Amy, your personal AI-driven scheduling assistant (and I have accounts to give away!)
Scheduling meetings is a pain but x.ai's artificially intelligent assistant "Amy" makes it painless
Trying to arrange a meeting is one of those thankless, tedious tasks that all too often becomes a total pain in the butt. It’s not that it’s actually hard, it’s just tedious trying find a mutually convenient date and time for two or more people to meet and that makes it a perfect task for automation.
Now, I’ve tried a number of systems for scheduling meetings over the years and the only one, up until now, that I’ve stuck with has been YouCanBookMe which syncs with your calendar(s) and when you want to schedule something, offers the other party a view of you free time and the ability to book a slot. I wrote about this service just over four years ago and I’m still using it which says a lot about how well it works.
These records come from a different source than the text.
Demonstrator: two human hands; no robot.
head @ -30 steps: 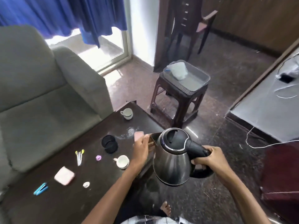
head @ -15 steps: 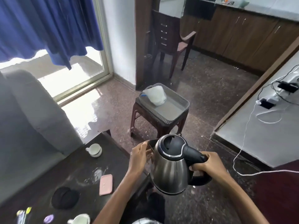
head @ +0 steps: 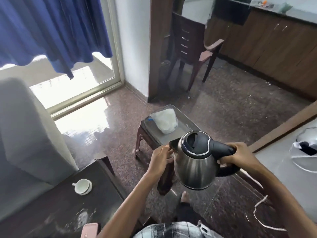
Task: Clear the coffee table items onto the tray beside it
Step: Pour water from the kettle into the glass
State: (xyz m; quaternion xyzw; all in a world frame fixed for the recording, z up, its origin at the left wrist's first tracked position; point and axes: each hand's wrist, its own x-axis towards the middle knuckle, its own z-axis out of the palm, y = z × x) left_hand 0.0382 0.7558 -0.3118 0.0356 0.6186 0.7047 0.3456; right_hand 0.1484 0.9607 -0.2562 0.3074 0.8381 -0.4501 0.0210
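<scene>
The right hand (head: 240,156) grips the kettle (head: 195,164) by its handle, the left hand (head: 160,159) pinches its spout, and the tray (head: 169,139) is at twelve o'clock.

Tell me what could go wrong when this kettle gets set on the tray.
1. A white bag occupies the far half of the tray. The kettle could land on the bag or the rim and tip.
2. The left hand holds only the spout and the right hand grips the handle. A heavy kettle might swing.
3. A white cable on the floor near the foot could trip the person.
</scene>
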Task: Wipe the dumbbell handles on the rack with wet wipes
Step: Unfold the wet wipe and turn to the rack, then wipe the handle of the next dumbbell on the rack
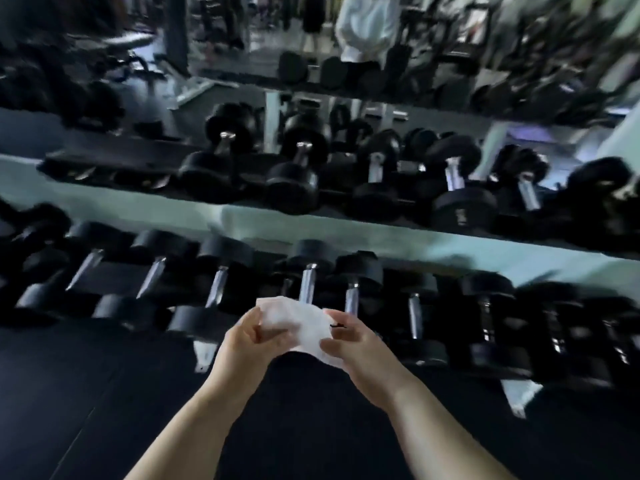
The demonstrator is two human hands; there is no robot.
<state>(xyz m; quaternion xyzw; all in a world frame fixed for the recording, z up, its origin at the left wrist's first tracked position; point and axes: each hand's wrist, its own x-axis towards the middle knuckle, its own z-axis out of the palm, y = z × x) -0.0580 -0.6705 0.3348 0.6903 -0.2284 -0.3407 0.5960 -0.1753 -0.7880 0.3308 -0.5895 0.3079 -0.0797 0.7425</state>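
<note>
Prep step: wet wipe (304, 329) held between both hands over the floor, just in front of the lower rack (485, 261) row, not touching any dumbbell. Left hand (242, 341) fingers pinched on the wipe's left edge, right hand (356, 344) fingers clamped on its right edge; looks like spreading or folding it. No handle contact yet, so wiping of this spot not begun, by my read. Next move likely: bunch wipe into one hand, reach forward to nearest chrome handle (306, 284), wrap and rub along it. Frame blurry; upper-shelf detail unclear.
</note>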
But recently my old friend, Jim Sterne, analytics guru extraordinaire, got me interested in another service; an artificially intelligent system from x.ai known to its users as “Amy."
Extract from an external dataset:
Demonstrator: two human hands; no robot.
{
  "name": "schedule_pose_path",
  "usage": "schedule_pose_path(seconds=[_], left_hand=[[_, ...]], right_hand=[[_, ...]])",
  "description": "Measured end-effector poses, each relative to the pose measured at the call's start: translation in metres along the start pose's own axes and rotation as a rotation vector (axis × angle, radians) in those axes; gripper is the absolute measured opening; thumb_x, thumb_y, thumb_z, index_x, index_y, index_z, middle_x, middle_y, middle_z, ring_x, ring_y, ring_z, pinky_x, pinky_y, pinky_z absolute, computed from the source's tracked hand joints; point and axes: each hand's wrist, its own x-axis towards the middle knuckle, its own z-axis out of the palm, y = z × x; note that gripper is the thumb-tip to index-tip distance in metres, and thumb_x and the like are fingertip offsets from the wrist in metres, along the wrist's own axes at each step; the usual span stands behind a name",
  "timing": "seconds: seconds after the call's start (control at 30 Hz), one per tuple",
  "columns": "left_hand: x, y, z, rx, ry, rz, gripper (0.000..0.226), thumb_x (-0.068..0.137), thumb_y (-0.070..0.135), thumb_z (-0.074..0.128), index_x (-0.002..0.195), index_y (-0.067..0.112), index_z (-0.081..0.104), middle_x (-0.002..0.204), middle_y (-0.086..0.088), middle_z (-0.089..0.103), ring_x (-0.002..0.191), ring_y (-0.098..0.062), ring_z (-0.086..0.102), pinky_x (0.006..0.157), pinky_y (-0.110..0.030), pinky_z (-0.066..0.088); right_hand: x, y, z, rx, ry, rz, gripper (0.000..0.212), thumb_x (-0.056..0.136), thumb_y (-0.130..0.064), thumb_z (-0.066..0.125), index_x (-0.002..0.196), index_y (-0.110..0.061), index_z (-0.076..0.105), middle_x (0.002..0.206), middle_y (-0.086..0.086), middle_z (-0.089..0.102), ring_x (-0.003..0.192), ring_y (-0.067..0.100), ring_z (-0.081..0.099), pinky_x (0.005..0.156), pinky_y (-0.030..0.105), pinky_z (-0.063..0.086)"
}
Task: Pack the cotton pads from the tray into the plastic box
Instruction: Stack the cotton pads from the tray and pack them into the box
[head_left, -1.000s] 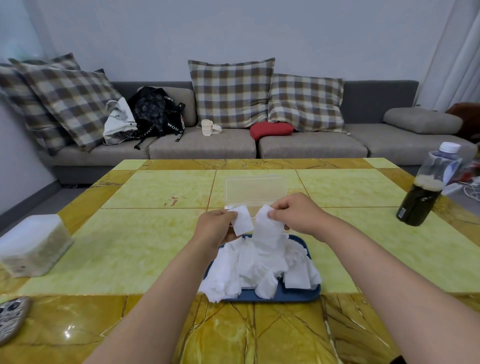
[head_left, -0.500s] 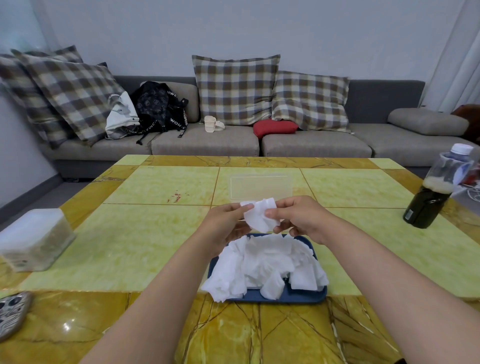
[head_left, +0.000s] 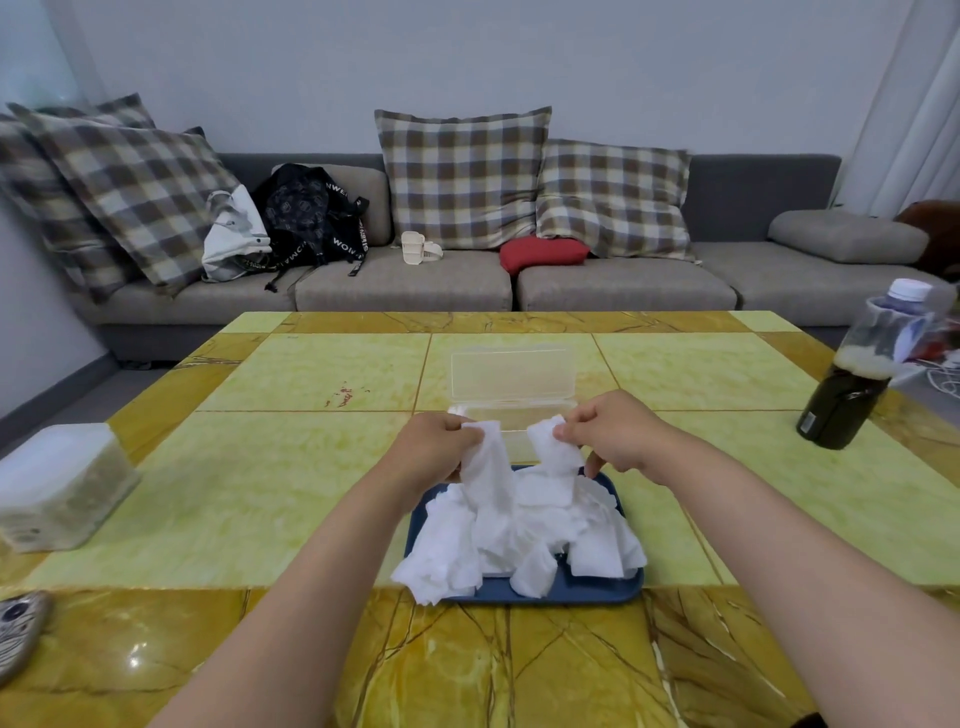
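Note:
A heap of white cotton pads (head_left: 524, 540) fills the blue tray (head_left: 587, 590) near the table's front. Just behind it stands the clear plastic box (head_left: 511, 382), its lid raised. My left hand (head_left: 434, 447) pinches the top of one pad (head_left: 485, 467) that hangs down to the heap. My right hand (head_left: 613, 434) pinches another pad (head_left: 553, 447), also lifted above the tray. Both pads are held apart, in front of the box's near edge.
A dark bottle with a white cap (head_left: 862, 374) stands at the right. A white lidded container (head_left: 57, 483) sits at the left, with a patterned object (head_left: 18, 634) at the front left corner. A grey sofa (head_left: 405, 283) with cushions and bags lies behind the yellow table (head_left: 260, 467).
Half a second ago both hands pinched one pad together above the tray. Now the hands have moved apart, each holding its own pad.

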Motion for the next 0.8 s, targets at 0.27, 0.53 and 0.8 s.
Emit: schedule_pose_path(seconds=[0.27, 0.53, 0.8], left_hand=[[0.001, 0.007, -0.007, 0.048, 0.234, 0.240, 0.018, 0.088, 0.013, 0.067, 0.101, 0.014, 0.079, 0.086, -0.002, 0.078, 0.081, -0.023, 0.074, 0.079, -0.040, 0.062], [-0.011, 0.018, -0.002, -0.343, 0.000, 0.031, 0.015, 0.092, 0.014, 0.069, 0.102, 0.004, 0.075, 0.089, -0.014, 0.079, 0.077, -0.024, 0.077, 0.066, -0.026, 0.061], [-0.012, 0.018, -0.005, -0.340, -0.114, 0.009, 0.019, 0.097, 0.012, 0.061, 0.105, 0.001, 0.075, 0.092, -0.016, 0.078, 0.078, -0.025, 0.077, 0.067, -0.027, 0.062]], right_hand=[[-0.014, -0.027, 0.005, 0.311, -0.002, -0.245, 0.013, 0.092, -0.020, 0.071, 0.080, -0.017, 0.071, 0.053, -0.017, 0.060, 0.047, 0.011, 0.049, 0.046, 0.022, 0.033], [-0.009, -0.034, 0.020, 0.246, 0.064, -0.313, 0.007, 0.088, -0.019, 0.076, 0.085, -0.013, 0.075, 0.048, -0.015, 0.056, 0.042, 0.008, 0.043, 0.044, 0.017, 0.038], [-0.001, -0.035, 0.027, 0.105, 0.088, -0.363, 0.009, 0.081, -0.017, 0.082, 0.088, -0.011, 0.079, 0.080, -0.003, 0.076, 0.067, 0.002, 0.063, 0.065, 0.017, 0.050]])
This came about because Jim and I were due to have lunch and he had scored a beta account with the service. Jim has covered our lunch planning aided and abetted by Amy over on his blog but I shall quote the first part of our exchange, Jim sent me an email message copied to Amy:
How about lunch sometime next week?
Amy, can you help us find a good date and time?
I received a response from Amy which was also copied to Jim:
Would you be able to meet Jim for lunch next Wednesday Jul 30th 12pm or alternatively at 1pm – or the day after Jul 31st (Thu) 1pm (PDT) ?
I responded with:
I’m slammed next week although Wednesday would work if you’re willing to come to Ventura … Wood Ranch, 12 noon?
This was impressive because I didn't bother to make my language formal or clear. So Amy discussed options with Jim:
Unfortunately, your guest isn’t available Thursday or Friday.
Would you like me to schedule this lunch at a later date?
I’ll spare you the whole exchange as Jim has that well-covered but I was impressed by Amy and scheduled a conversation With Dennis Mortensen, x.ai’s CEO and founder.
Dennis described what Amy provides as the ability to pass the pain of making appointments downwards so the process then becomes something that doesn’t distract you any more than necessary.
Amy was built in-house because the company couldn’t find another AI engine that was reliable enough and they’re still refining their solution. They’re also going out on a business limb because they not only have to prove the system work, because it’s such a novel way of handling scheduling they also have to prove that there’s a market for the service.
The manner in which you interact with Amy is crucial; if you try to phrase your messages for a computer it makes it much harder for Amy to understand what you mean and therefore less accurate. Dennis describes this as users creating their own “uncanny valley” and points out that using everyday language, conversation instead of instruction is, at least for Amy, far more effective.
Amy is still being polished because, as Dennis pointed out, there’s a huge number of edge cases where decoding intentions is very difficult. When Amy reaches an impasse she refers the conversation to humans so, occasionally, when the referral queue is deep, Amy may not respond quickly. The rest of the time, Amy performs remarkably well.
x.ai, which is funded with $2.1 million from Softbank and AI Ventures, currently has a team of 11 developing Amy and plan to by around 15 strong by autumn.
I’ve now been using Amy for over a month and I’m pretty impressed. There’s something very painless and natural about Amy’s interactions and only rarely has a conversation not been clear to her.
Amy can, at present, handle scheduling for up to five people; if there are more than that Amy will ask the "schedulees" to work as five or fewer groups. This limitation will be removed in a future version.
So, when can you try Amy? You can’t, the service is in beta and to keep the polishing moving forwards they have to restrict the number of users. That said, x.ai is giving me the opportunity to bequeath 10 accounts to lucky Network World users. All you have to do is send me a picture of your desk. That’s right, your desk with whatever you keep on it such as computers, manuals, coffee cups, cats, etc., and answer the fooling questions:
- What do you do (programmer, manager, writer, etc.)?
- Is this a home or office desk?
- How long has your desk looked like that?
- What would you change about your desk if you had the time (other than relocate it to the South of France)?
The winners will be those people who, in my judgement, need the most help getting organized.